[Data extract Boundary: Start]

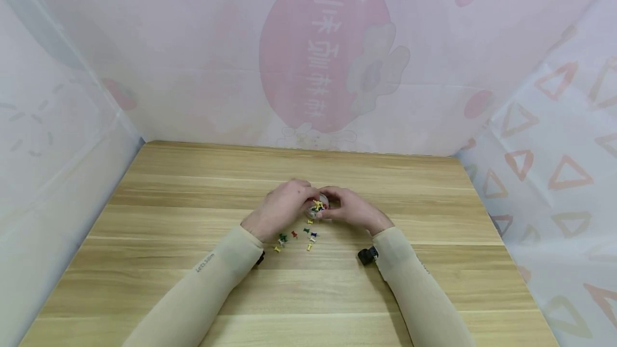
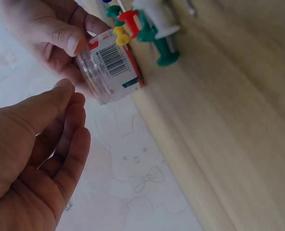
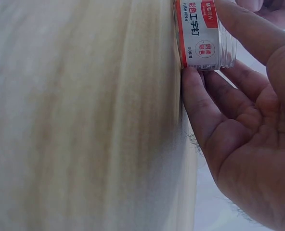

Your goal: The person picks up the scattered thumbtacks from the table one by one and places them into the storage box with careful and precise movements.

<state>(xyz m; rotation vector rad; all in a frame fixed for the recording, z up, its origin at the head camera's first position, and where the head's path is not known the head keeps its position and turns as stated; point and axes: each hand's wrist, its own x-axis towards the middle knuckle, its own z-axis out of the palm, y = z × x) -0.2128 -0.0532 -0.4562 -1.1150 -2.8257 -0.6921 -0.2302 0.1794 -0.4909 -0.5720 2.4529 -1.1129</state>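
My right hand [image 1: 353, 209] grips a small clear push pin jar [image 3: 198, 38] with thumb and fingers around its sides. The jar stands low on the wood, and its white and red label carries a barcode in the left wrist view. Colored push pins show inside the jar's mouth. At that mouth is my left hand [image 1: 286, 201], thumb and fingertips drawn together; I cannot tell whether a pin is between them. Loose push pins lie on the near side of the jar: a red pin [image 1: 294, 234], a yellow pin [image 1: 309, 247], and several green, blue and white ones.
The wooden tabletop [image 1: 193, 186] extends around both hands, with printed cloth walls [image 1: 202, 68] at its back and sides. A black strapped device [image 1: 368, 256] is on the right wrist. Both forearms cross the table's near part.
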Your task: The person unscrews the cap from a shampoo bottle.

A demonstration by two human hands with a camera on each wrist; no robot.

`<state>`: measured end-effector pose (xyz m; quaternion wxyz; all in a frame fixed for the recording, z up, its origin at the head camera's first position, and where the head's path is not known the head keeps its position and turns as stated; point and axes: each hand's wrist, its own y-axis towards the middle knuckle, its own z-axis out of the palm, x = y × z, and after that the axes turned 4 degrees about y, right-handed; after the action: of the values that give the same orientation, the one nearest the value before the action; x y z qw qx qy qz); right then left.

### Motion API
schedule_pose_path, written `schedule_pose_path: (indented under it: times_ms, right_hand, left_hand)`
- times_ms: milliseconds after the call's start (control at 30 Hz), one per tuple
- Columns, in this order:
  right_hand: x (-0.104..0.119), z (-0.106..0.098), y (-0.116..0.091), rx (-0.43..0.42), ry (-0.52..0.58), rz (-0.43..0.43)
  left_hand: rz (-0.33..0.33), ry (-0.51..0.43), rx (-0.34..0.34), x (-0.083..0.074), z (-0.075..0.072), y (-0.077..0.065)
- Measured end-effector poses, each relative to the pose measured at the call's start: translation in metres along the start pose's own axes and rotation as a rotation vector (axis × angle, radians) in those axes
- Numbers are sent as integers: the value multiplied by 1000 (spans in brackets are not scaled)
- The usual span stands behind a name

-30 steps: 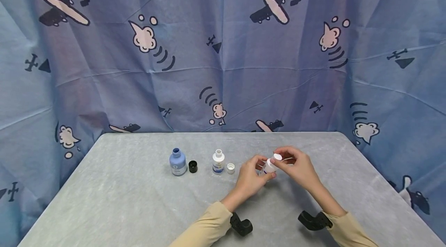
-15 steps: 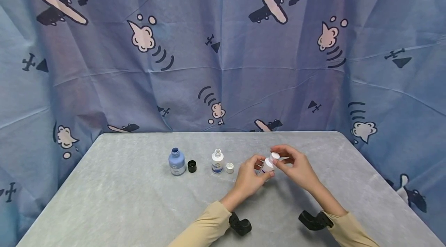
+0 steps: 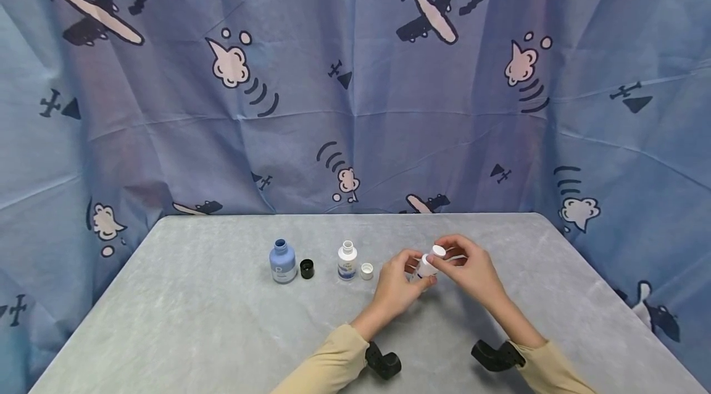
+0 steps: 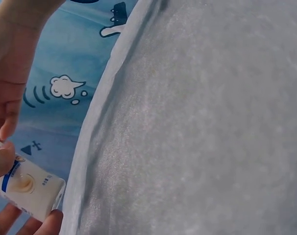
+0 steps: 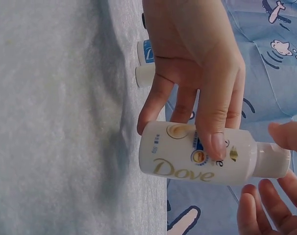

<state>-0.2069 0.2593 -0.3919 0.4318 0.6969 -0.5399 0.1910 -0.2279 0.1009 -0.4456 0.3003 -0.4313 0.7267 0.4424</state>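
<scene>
My left hand [image 3: 395, 283] grips a small white Dove bottle [image 5: 183, 166] around its body, thumb across the label. The bottle is tilted, its capped end toward my right hand [image 3: 472, 270]. Thumb and fingertips of the right hand pinch the white cap [image 5: 272, 160], which sits on the bottle's neck. In the left wrist view, the lower part of the bottle [image 4: 33, 188] shows at the left edge, and its cap is out of sight. Both hands are above the right half of the table.
Left of my hands stand an uncapped white bottle [image 3: 347, 263] and an uncapped blue bottle [image 3: 282, 263]. A white cap [image 3: 367, 271] and a black cap [image 3: 307, 268] lie beside them on the grey-covered table [image 3: 194, 320]. A blue airplane-print curtain [image 3: 311, 73] hangs behind.
The right thumb and fingers have shifted slightly around the cap. My left hand keeps its grip on the bottle in nearly the same place. The head view has tilted a little.
</scene>
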Motion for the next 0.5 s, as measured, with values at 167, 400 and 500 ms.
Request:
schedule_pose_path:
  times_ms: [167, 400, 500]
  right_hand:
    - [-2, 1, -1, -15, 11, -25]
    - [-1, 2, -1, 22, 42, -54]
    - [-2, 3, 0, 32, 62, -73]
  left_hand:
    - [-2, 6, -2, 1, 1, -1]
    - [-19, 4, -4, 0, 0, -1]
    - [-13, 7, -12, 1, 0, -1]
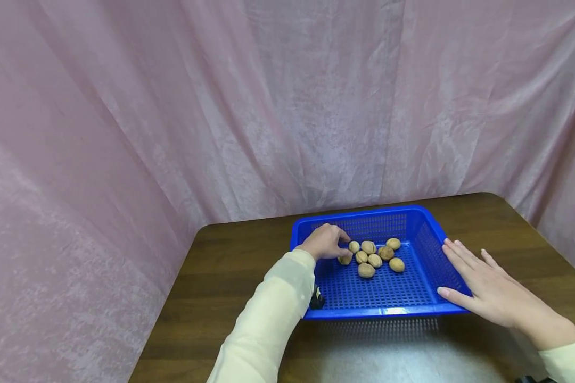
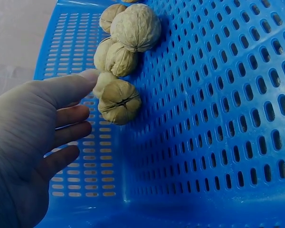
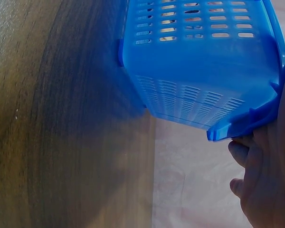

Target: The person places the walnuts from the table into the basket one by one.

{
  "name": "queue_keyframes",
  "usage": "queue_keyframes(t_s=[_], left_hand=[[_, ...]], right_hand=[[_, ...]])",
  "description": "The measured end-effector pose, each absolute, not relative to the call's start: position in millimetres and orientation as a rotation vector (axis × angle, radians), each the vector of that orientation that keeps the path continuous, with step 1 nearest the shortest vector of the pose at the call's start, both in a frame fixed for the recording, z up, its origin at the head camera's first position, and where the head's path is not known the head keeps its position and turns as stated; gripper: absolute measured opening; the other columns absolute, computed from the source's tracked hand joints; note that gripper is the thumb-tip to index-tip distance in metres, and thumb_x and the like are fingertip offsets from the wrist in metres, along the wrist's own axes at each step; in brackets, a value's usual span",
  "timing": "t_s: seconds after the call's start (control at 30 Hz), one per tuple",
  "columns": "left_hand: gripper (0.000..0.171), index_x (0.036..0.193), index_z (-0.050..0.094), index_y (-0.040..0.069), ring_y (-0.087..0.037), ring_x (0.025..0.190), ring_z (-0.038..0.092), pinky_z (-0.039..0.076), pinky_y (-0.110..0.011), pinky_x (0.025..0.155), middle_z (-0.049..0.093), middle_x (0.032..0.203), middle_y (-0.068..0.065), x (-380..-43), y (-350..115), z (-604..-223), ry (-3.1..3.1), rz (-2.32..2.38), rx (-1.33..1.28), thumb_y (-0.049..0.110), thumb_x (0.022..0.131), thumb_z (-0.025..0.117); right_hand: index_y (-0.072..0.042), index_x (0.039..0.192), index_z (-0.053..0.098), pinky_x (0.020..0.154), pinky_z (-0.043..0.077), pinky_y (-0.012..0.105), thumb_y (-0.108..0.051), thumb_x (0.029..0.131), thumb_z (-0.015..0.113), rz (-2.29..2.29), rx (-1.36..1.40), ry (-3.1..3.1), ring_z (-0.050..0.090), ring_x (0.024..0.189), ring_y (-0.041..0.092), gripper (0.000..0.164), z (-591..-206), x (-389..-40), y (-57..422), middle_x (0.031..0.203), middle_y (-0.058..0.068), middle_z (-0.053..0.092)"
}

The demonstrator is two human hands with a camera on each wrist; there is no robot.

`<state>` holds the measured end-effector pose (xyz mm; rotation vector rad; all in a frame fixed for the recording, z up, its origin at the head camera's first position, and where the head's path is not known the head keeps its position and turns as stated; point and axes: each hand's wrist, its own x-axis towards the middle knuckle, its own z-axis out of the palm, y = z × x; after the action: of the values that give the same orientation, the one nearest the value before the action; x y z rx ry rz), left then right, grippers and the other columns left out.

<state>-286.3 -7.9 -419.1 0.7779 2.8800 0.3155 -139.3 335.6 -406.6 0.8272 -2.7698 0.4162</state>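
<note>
Several tan walnuts point(image 1: 366, 271) lie loosely grouped on the floor of a blue perforated plastic basket point(image 1: 354, 214). My left hand point(image 1: 323, 242) reaches over the basket's left side, beside the leftmost walnut point(image 1: 345, 260). Seen from the left wrist, the left hand point(image 2: 42, 128) has its fingers loosely bent and apart, with the thumb tip right at the walnuts point(image 2: 119, 102); its palm is bare. My right hand point(image 1: 489, 290) rests on the basket's right rim, fingers extended. In the right wrist view, the right hand point(image 3: 268, 175) is against the rim of the basket point(image 3: 194, 61).
Under the basket is a dark brown wooden table point(image 1: 230, 287) with rounded back corners. Pink-grey curtains point(image 1: 316, 106) hang behind it. A small black object point(image 1: 317, 299) shows at the left forearm, by the basket's near left corner.
</note>
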Motion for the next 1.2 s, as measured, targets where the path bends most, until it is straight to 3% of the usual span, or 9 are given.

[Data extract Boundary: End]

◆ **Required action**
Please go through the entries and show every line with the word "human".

◆ **Result**
A demonstration by two human hands with a camera on each wrist; no robot.
The demonstrator is two human hands with a camera on each wrist; there is no robot.

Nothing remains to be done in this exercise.